▸ **ASSIGNED TASK**: A word-for-word printout of the whole listing is needed.

▸ **GIVEN DATA**:
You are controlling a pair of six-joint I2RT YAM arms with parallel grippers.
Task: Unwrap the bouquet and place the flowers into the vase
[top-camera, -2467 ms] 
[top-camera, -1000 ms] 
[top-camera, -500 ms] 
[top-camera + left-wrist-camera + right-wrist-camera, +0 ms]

▸ **RESPONSE TO THIS TASK**:
You are controlling a pair of six-joint I2RT YAM arms with parallel grippers.
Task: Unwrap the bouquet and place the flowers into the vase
[top-camera, -2467 ms] 
[top-camera, -1000 ms] 
[top-camera, -500 ms] 
[top-camera + left-wrist-camera + right-wrist-camera, +0 ms]

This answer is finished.